Andreas Spanias et al. (2010), considered features extracted from the Fourier, wavelet and Walsh

power spectra of the ion-channel signals. They compared the performance of all the three sets of

features using support vector machines. They performed classification of signals from simulated

and real ion-channels and presented the results. Results obtained showed that the transform

domain features achieved high classification rates in addition to high sensitivity and specificity

rates. [74]

Corina Sararu et al. (2010) described a new classification methodology based on the use of

Independent Component Analysis and Wavelet decomposition (ICAW) techniques. An ensemble

system of classifiers was built such that each classifier independently decided the assignation of

the test examples on several representations resulted by taking projections computed by wavelets

and Independent Component Analysis (ICA). [119]

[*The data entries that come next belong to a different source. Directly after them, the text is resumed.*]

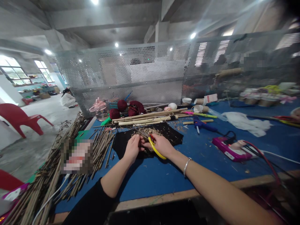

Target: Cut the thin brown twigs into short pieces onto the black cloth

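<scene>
My right hand [161, 145] is closed around a pair of scissors [153, 148] with yellow handles and some red near the grip. Their dark blades point up and left, over my left hand [133, 146]. The fingers of that left hand are pinched together close to the blades; what they hold is too small or hidden to make out. Beneath both hands lies a black cloth [122, 142], strewn with a heap of small pale brown cut pieces [153, 131]. Thin brown sticks [103, 147] lie bundled to the left of the cloth.
Behind the cloth are bamboo sticks [150, 120] and dark red yarn balls [122, 105]. A blue glue gun [204, 125], a purple power strip [231, 150] and white cloth [248, 122] lie to the right. A perforated metal screen [140, 72] backs the blue table [182, 181]. Someone crouches far left.
</scene>
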Demonstrator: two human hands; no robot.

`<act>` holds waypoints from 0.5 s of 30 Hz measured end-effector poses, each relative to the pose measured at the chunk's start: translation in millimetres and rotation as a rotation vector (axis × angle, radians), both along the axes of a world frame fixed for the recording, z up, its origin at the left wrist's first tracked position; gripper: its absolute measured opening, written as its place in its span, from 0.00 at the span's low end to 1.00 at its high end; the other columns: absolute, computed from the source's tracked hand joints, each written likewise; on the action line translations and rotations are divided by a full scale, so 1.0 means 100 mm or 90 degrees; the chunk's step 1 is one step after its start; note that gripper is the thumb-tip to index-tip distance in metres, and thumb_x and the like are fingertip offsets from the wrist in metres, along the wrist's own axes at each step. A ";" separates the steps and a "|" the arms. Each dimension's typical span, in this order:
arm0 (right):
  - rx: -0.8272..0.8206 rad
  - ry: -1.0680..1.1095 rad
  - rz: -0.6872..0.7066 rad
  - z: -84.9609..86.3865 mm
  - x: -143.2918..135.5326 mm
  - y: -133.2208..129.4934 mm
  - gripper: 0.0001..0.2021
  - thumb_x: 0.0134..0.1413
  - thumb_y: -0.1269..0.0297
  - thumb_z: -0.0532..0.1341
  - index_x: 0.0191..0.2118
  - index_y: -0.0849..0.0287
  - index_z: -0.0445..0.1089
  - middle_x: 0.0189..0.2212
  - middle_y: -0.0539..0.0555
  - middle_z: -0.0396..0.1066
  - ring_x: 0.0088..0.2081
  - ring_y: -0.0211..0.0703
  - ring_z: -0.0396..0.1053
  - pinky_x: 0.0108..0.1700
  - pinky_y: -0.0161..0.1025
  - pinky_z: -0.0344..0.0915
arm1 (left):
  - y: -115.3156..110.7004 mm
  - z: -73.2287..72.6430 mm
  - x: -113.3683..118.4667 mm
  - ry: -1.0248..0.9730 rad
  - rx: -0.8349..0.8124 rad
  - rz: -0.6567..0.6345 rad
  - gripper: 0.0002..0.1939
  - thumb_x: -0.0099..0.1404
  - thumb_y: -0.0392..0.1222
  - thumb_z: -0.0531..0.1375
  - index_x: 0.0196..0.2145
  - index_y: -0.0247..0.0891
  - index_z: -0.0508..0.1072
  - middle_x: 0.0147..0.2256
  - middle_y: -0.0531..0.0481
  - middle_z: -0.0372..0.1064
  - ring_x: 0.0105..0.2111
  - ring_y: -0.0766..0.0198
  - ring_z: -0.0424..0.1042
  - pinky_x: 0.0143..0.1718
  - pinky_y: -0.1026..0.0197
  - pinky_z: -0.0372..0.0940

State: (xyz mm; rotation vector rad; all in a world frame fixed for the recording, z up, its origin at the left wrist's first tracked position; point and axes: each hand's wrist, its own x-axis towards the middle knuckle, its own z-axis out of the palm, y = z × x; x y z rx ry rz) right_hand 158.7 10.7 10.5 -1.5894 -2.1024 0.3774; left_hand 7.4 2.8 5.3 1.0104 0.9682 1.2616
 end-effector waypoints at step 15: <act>0.021 -0.032 -0.021 -0.04 -0.05 -0.03 0.26 0.39 0.42 0.60 0.38 0.58 0.60 0.33 0.55 0.69 0.34 0.44 0.67 0.31 0.34 0.54 | 0.03 -0.03 0.00 -0.012 0.027 0.041 0.14 0.47 0.46 0.64 0.27 0.32 0.72 0.24 0.49 0.70 0.24 0.68 0.68 0.25 0.67 0.64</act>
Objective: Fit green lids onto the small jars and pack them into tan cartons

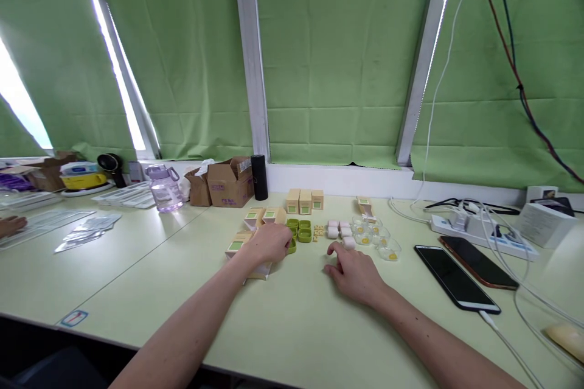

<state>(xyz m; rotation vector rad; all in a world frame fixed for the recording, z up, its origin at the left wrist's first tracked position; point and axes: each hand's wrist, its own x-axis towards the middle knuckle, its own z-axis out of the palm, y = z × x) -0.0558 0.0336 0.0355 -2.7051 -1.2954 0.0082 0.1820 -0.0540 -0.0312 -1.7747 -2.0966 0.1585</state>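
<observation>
My left hand [271,243] is closed, its fingertips partly hidden, on a small green tray [292,248] that shows at its right side. Several like green trays [305,234] stand just beyond it. My right hand [356,272] rests over the table with thumb and index finger apart and nothing between them. Its index finger is close to the nearest pale pink cylinder [349,243]; others stand behind. Tiny yellow pieces [316,234] lie between trays and cylinders. Clear domed cups [389,249] with yellow centres sit right of them. Open cardboard boxes [237,244] lie around my left hand.
Closed small boxes [305,201] stand at the back. Two phones [456,278] and a power strip [483,235] with cables lie right. Left are a purple water bottle [165,189], a carton [230,183], plastic bags [89,231] and another person's hand [11,226].
</observation>
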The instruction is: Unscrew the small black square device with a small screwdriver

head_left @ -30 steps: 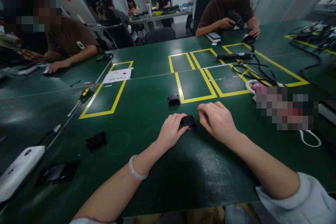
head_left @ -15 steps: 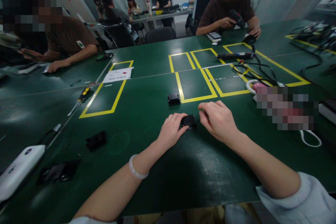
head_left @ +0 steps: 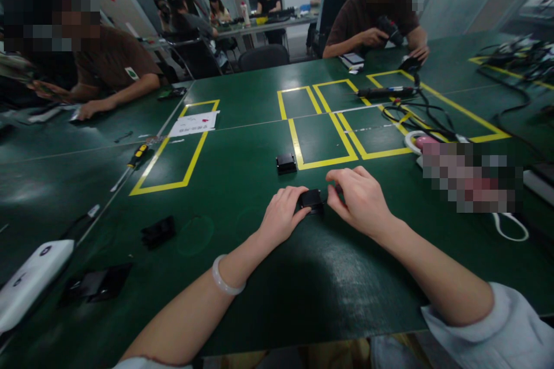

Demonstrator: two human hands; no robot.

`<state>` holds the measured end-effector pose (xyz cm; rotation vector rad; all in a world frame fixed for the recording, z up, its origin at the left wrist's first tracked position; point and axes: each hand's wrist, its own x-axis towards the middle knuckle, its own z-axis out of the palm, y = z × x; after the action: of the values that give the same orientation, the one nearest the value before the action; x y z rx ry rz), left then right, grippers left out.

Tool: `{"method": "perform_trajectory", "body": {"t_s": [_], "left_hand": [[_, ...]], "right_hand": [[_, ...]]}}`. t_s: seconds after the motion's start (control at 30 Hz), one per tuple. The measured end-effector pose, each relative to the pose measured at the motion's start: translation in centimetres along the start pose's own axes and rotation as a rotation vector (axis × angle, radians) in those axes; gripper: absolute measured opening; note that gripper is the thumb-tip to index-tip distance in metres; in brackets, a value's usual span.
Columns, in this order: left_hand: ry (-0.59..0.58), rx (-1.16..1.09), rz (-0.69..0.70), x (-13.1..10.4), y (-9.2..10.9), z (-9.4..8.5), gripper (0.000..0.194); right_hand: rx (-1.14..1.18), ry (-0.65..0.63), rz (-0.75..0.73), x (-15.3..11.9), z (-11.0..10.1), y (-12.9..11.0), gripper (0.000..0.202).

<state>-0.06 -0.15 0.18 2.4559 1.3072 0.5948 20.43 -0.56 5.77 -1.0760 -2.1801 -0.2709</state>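
My left hand grips a small black block by its left side on the green table. Just right of that block is my right hand, its fingers curled and pinched; whatever is between the fingertips is too small and dark to make out. A second black block rests on the table beyond my left hand, beside a yellow tape outline.
A black part and a flat black piece lie left, near a white device. A screwdriver is farther back. Cables and a pink item lie right. Two people sit across the table.
My hands have hardly moved; the right fingers have shifted slightly beside the block. In the background, a person at the back left stands more upright.
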Motion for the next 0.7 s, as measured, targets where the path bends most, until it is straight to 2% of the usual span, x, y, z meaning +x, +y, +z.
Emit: {"method": "perform_trajectory", "body": {"t_s": [0.2,0.43,0.7], "left_hand": [[-0.001,0.013,0.002,0.03,-0.07,0.11,0.034],[-0.005,0.015,-0.002,0.01,-0.04,0.01,0.033],[-0.001,0.015,0.004,-0.03,-0.03,0.04,0.034]], "right_hand": [[-0.017,-0.021,-0.039,-0.02,0.07,0.11,0.01],[-0.014,0.012,-0.009,-0.01,0.11,0.02,0.012],[0.003,-0.006,-0.026,-0.18,0.18,0.19,0.01]]}}
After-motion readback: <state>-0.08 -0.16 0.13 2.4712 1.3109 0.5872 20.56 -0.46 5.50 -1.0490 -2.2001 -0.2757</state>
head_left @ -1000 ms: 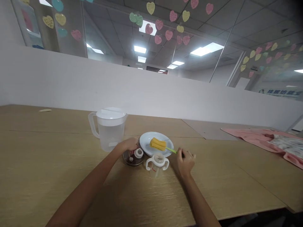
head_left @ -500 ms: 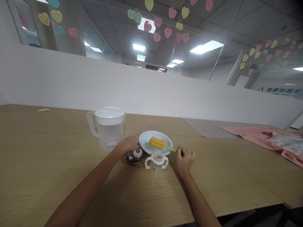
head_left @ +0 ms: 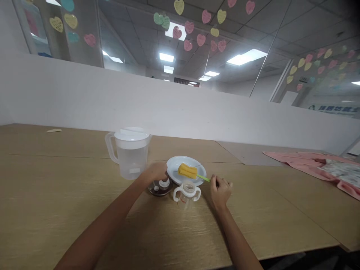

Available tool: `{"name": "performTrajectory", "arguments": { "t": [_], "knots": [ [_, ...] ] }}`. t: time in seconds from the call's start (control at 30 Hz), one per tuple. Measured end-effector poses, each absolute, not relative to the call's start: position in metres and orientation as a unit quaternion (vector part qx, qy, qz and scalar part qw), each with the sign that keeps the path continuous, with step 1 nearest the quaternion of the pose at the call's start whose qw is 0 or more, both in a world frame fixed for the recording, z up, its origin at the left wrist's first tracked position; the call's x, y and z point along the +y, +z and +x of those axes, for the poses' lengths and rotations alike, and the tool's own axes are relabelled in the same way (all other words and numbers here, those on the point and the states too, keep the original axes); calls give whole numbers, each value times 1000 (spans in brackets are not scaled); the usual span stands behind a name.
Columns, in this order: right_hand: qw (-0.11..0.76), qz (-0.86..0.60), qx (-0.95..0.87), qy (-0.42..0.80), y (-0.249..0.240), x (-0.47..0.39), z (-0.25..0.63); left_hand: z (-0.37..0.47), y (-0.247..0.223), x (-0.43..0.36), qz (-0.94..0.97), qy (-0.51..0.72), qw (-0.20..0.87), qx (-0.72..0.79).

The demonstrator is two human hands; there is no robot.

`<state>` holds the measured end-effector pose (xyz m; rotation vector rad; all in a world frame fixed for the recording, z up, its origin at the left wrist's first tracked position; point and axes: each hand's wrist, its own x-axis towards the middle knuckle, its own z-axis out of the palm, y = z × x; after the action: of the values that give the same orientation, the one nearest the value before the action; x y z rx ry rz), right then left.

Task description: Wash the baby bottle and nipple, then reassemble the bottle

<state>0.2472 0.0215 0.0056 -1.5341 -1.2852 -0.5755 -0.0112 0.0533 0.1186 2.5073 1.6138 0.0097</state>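
My right hand point(head_left: 221, 190) is closed around the thin green handle of a sponge brush point(head_left: 188, 171), whose yellow sponge head lies on a white plate point(head_left: 173, 162). At the plate's left rim, my left hand point(head_left: 157, 171) is closed, its fingertips pressed to the edge and partly hidden. Beneath that hand sits a small dark dish point(head_left: 159, 192) holding a white bottle cap point(head_left: 164, 183) and a small white piece with a stem. In front of the plate, a clear baby bottle point(head_left: 185, 197) with two white handles stands upright and uncapped.
A lidded clear pitcher point(head_left: 132, 157) with liquid in it stands left of the plate. Farther right, a pink cloth point(head_left: 284, 158) with a patterned white cloth on it covers part of the table. A white wall point(head_left: 168, 108) rises behind the table.
The whole view has shifted very slightly. Both hands and the sponge brush keep nearly the same places by the plate.
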Motion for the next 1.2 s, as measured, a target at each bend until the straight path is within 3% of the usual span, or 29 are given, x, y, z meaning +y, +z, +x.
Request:
{"name": "performTrajectory", "arguments": {
  "t": [0.23, 0.43, 0.6, 0.73, 1.03, 1.2],
  "knots": [
    [512, -627, -535, -243, 5, 22, 247, -8, 125, 44, 836, -51, 19, 545],
    [563, -609, -500, -249, 8, 19, 246, 7, 140, 7, 864, -16, -34, 502],
    [589, -619, -473, -218, 9, 20, 246, 26, 133, -13, 928, 79, 67, 359],
    [597, -629, -457, -200, 9, 21, 246, 33, 126, -13, 929, 84, 99, 348],
    [657, -620, -420, -88, 13, 17, 241, 9, 163, -10, 859, 247, 303, 331],
    [670, -600, -434, -51, 11, 14, 240, 6, 160, 1, 840, 308, 266, 359]
  ]
}}
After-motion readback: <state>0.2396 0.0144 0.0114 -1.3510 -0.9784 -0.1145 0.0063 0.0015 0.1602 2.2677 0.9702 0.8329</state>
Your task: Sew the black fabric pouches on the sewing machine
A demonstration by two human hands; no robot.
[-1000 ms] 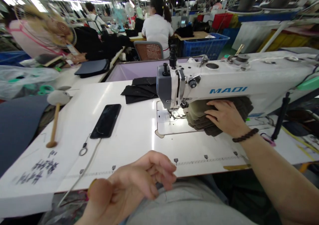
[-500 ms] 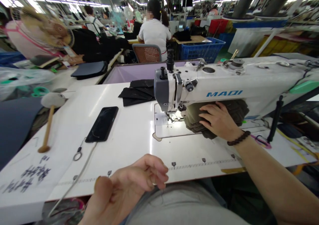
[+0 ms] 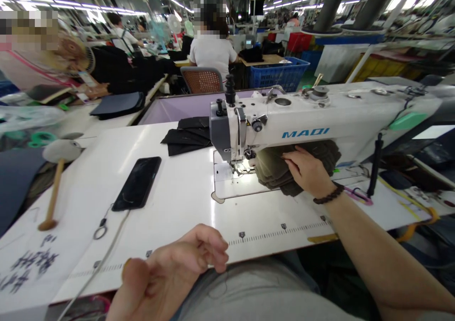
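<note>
My right hand [image 3: 308, 170] rests on a stack of dark olive fabric pieces [image 3: 272, 171] under the arm of a white sewing machine [image 3: 305, 117]. Its fingers stretch out over the top piece, with some fingertips hard to make out. The stack lies to the right of the needle and presser foot [image 3: 235, 167], apart from them. Near the front edge of the table, my left hand [image 3: 174, 264] is held palm up with its fingers loosely curled and apart, nothing in it. Folded black fabric pieces [image 3: 188, 133] lie behind and left of the needle.
A black phone [image 3: 137, 183] with a cable lies on the white table [image 3: 185, 197]. Left of it is a wooden-handled mallet [image 3: 55, 193]. Purple-handled scissors [image 3: 359, 196] sit right of the stack. Co-workers sit beyond, near a blue basket [image 3: 279, 74].
The view has shifted slightly, so the scene sits further left. My right hand's fingers have drawn closer together on the fabric stack. My left hand keeps nearly the same pose.
</note>
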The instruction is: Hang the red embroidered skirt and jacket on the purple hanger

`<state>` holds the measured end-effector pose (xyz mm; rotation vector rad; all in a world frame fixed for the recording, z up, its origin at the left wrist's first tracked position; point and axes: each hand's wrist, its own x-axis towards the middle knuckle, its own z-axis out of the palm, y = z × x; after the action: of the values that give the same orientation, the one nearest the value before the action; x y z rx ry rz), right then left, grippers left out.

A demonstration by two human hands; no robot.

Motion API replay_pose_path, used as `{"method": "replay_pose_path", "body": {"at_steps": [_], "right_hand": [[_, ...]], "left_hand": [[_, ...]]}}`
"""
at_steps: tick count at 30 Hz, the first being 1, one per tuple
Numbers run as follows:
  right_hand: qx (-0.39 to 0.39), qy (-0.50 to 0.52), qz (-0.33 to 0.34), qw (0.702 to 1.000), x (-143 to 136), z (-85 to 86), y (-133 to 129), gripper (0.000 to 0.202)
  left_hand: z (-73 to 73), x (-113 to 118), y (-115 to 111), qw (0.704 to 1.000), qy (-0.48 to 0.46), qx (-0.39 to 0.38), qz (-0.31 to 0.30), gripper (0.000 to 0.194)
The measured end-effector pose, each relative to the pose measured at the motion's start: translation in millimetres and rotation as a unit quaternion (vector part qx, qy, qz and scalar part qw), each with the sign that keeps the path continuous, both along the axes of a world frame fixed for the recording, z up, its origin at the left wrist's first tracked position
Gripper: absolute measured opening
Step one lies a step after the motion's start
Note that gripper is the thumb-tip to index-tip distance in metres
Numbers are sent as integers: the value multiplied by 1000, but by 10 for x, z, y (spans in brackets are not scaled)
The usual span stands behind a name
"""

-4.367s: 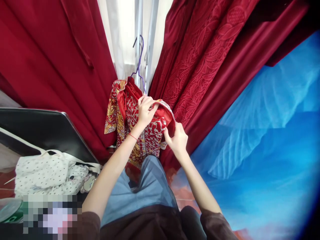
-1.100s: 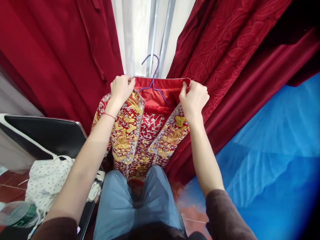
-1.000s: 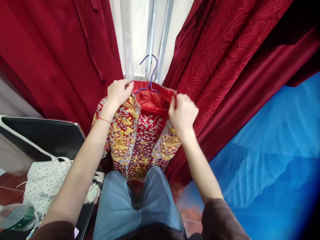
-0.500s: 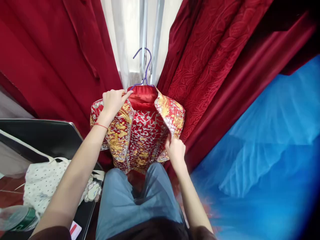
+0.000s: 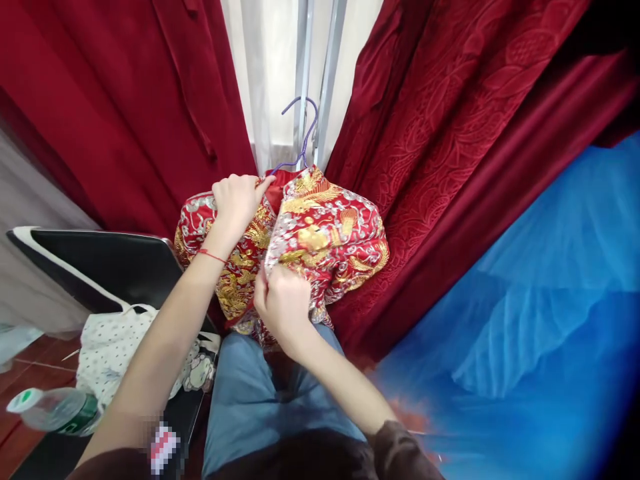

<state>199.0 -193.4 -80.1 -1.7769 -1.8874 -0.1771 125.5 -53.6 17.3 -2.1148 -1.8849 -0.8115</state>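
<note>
A red jacket with gold and silver embroidery hangs on a purple hanger in front of me. My left hand is closed round the jacket's shoulder and the hanger beside the collar, its thumb pointing along the hanger's arm. Lower down, my right hand grips the front edge of the jacket's right-side panel, which lies across the middle of the jacket. Only a small part of the red lining shows at the neck.
Dark red curtains hang on both sides. A black chair at the left bears a dotted white bag, a plastic bottle and a plush charm. Blue pleated fabric spreads at the right.
My right hand has moved left, drawing the right-side panel across the jacket and covering the lining that was exposed. My left hand keeps its hold near the collar. The view has shifted slightly.
</note>
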Motion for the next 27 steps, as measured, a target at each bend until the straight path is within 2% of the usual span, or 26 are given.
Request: {"method": "replay_pose_path", "body": {"at_steps": [2,5,7,10,12,15,17,18,20,23,27], "right_hand": [[-65,2,7,998,82,-150,82,24],[-173,16,-100,980,385,-391,134,28],[-162,28,-176,971,688,-422,61,31],[-58,47,-252,965,1131,-215,-87,31],[29,32,-244,969,1286,-21,-75,32],[99,-13,-145,984,1226,127,201,55],[106,-27,-133,985,1077,109,468,65],[99,-31,-140,985,1011,85,583,61],[69,-28,-150,986,962,47,718,42],[65,8,-172,983,1176,79,639,25],[183,69,-250,948,1704,311,320,24]], "left_hand": [[-40,-16,38,1000,-13,15,-7,72],[-115,-11,86,999,-30,27,-33,67],[-170,35,116,998,-35,24,-54,62],[-240,142,148,997,-40,20,-69,57],[-270,205,146,996,-44,20,-72,57],[-287,249,108,997,-39,15,-70,59],[-284,239,75,998,-27,14,-63,59],[-281,222,62,998,-20,14,-59,58],[-283,172,51,998,-8,14,-63,55],[-322,93,74,994,-7,20,-103,52],[-460,173,88,975,-45,129,-176,48]]}}
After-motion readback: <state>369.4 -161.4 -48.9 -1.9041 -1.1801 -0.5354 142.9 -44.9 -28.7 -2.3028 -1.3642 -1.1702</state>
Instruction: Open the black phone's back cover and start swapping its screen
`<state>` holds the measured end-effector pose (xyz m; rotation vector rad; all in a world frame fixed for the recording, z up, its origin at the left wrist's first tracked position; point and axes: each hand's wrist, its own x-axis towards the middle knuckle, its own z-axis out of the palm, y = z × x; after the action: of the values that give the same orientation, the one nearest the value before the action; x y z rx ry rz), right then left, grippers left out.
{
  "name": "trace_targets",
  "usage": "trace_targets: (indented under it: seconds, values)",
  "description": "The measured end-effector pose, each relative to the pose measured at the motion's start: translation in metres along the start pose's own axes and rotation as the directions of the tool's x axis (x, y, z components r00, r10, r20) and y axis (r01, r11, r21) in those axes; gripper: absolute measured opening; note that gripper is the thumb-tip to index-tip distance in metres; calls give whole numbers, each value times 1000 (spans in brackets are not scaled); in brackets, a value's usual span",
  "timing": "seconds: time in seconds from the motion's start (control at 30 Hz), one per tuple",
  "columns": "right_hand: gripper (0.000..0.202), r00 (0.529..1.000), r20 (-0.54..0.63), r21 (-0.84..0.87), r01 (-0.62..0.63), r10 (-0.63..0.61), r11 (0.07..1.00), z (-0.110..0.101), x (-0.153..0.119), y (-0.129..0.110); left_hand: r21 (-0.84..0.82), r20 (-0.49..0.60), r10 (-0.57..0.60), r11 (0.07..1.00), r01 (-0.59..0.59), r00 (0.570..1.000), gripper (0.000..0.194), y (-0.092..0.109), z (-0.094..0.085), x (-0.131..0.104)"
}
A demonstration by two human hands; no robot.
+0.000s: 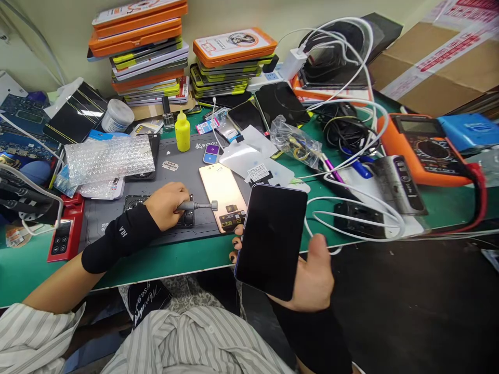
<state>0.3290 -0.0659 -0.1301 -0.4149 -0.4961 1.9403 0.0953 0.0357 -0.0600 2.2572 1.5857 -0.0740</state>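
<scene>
My left hand (167, 205) is closed around a grey screwdriver (200, 205), which lies nearly level and points right. Under that hand is an opened phone body (188, 217) on a dark work mat (163, 148), mostly hidden by the hand and wrist. In my right hand (315, 280) I hold a smartphone (273, 239) with its dark screen facing up, over the table's front edge. Between the two hands, a shiny copper-coloured phone panel (224, 192) lies on the mat, with a black section at its lower end.
A yellow bottle (182, 132), clear film sheets (249, 156) and bubble wrap (111, 158) lie behind my hands. Stacked orange boxes (234, 47) stand by the wall. White cables (366, 208), an orange multimeter (424, 150) and a cardboard box (429, 67) crowd the right. A red device (66, 228) sits left.
</scene>
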Motion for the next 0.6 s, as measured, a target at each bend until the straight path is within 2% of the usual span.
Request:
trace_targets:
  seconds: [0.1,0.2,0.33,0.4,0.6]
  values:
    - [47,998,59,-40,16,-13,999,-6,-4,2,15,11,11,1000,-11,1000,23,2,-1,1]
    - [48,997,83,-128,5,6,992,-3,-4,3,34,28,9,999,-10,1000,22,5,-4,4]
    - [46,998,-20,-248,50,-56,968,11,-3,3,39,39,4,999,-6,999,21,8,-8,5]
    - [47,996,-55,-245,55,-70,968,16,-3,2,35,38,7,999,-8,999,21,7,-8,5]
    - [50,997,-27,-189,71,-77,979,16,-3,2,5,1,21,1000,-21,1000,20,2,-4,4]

Rui Hou et al. (2011) proposed a quantitative evaluation model of denoising methods for surface

Plasmon resonance imaging signal. Their model allowed one to get the optimized denoising

method. The method can be used to suppress the noise in SPRI signals effectively. The wavelet

transform based denoising methods was used to process SPRI signals constructed from

theoretical simulated kinetic curves of bio molecular interactions. Application of the optimized

denoising method obtained from the model to SPRI signals helped to improve the resolution of

SPRI instrument. [142]

Jeremy Terrien et al. (2011) proposed an algorithm for the automatic selection of the modes

containing the signal of interest. This algorithm was based on statistical analysis describing the

noise repartition between IMFs. This algorithm used an estimate of the signal noise content from

the energy of the first IMF, which was supposed to contain a specific part of the total noise and

to contain noise only. They proposed to use mode mixing detection based on a stationary test

applied to the first IMF. [143]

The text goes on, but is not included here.